Problem requirements:
Retype, character for character, the line containing "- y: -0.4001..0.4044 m" along with each line after it through the end of the data, and only those.

Top of Data extract

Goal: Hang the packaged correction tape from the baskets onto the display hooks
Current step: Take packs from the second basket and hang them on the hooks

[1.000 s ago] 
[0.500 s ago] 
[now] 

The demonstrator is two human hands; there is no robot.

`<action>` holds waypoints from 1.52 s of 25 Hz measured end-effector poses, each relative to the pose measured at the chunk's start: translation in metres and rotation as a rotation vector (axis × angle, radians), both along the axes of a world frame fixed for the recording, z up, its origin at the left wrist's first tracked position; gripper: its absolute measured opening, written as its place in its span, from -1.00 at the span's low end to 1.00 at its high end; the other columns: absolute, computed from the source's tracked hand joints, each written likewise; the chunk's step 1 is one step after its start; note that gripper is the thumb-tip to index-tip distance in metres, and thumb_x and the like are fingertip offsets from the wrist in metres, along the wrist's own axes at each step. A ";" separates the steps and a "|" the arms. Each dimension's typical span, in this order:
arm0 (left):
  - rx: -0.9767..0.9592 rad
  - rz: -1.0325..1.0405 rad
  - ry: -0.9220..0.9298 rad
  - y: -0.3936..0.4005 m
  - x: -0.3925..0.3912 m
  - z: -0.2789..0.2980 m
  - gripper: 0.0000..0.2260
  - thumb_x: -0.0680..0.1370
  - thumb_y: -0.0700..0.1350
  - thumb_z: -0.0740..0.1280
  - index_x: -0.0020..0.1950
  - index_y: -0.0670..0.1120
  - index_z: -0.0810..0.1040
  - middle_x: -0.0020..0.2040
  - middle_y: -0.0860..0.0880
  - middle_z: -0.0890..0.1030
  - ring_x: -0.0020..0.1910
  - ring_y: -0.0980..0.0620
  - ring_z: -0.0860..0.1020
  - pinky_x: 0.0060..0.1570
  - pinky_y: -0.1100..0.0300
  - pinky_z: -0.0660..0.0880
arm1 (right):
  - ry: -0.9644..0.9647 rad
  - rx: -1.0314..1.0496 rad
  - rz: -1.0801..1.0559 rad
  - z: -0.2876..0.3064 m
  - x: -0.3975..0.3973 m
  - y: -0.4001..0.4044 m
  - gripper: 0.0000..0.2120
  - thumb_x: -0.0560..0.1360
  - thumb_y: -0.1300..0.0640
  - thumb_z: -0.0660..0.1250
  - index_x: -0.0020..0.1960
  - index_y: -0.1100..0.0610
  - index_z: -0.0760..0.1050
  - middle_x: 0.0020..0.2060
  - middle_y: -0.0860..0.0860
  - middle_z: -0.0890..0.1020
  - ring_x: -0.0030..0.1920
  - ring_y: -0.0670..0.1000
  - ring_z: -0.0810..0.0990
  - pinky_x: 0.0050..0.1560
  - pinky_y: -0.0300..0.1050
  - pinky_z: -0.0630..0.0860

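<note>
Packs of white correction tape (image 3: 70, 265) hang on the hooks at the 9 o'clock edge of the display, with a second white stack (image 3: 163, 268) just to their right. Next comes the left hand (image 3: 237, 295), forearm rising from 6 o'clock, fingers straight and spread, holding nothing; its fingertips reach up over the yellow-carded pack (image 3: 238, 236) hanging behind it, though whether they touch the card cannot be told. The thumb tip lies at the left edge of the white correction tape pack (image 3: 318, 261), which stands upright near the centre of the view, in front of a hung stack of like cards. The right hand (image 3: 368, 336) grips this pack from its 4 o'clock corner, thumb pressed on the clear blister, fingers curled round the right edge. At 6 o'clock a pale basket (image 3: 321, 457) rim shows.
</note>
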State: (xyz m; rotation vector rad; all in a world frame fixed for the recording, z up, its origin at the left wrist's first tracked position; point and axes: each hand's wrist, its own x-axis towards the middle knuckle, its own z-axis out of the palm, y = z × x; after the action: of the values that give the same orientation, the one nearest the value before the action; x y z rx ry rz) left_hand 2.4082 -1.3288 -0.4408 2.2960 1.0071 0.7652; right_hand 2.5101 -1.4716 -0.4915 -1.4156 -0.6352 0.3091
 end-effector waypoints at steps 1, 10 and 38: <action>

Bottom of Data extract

Final answer:
  - y: -0.4001..0.4044 m
  - gripper: 0.0000..0.2120
  - thumb_x: -0.0560..0.1360
  - thumb_y: -0.1300..0.0640
  - thumb_z: -0.0660..0.1250
  - index_x: -0.0020..0.1960
  - index_y: -0.1100..0.0610
  - index_z: -0.0760..0.1050
  - middle_x: 0.0020..0.2060
  - middle_y: -0.0860..0.0860
  - middle_z: -0.0890..0.1020
  - ring_x: -0.0030..0.1920
  - ring_y: -0.0670..0.1000
  - ring_z: -0.0810..0.0990
  - pinky_x: 0.0050..0.1560
  - pinky_y: -0.0300..0.1050
  - pinky_z: -0.0630..0.0860

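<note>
Packs of white correction tape (image 3: 70, 265) hang on the hooks at the 9 o'clock edge of the display, with a second white stack (image 3: 163, 268) just to their right. Next comes the left hand (image 3: 237, 295), forearm rising from 6 o'clock, fingers straight and spread, holding nothing; its fingertips reach up over the yellow-carded pack (image 3: 238, 236) hanging behind it, though whether they touch the card cannot be told. The thumb tip lies at the left edge of the white correction tape pack (image 3: 318, 261), which stands upright near the centre of the view, in front of a hung stack of like cards. The right hand (image 3: 368, 336) grips this pack from its 4 o'clock corner, thumb pressed on the clear blister, fingers curled round the right edge. At 6 o'clock a pale basket (image 3: 321, 457) rim shows.
</note>
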State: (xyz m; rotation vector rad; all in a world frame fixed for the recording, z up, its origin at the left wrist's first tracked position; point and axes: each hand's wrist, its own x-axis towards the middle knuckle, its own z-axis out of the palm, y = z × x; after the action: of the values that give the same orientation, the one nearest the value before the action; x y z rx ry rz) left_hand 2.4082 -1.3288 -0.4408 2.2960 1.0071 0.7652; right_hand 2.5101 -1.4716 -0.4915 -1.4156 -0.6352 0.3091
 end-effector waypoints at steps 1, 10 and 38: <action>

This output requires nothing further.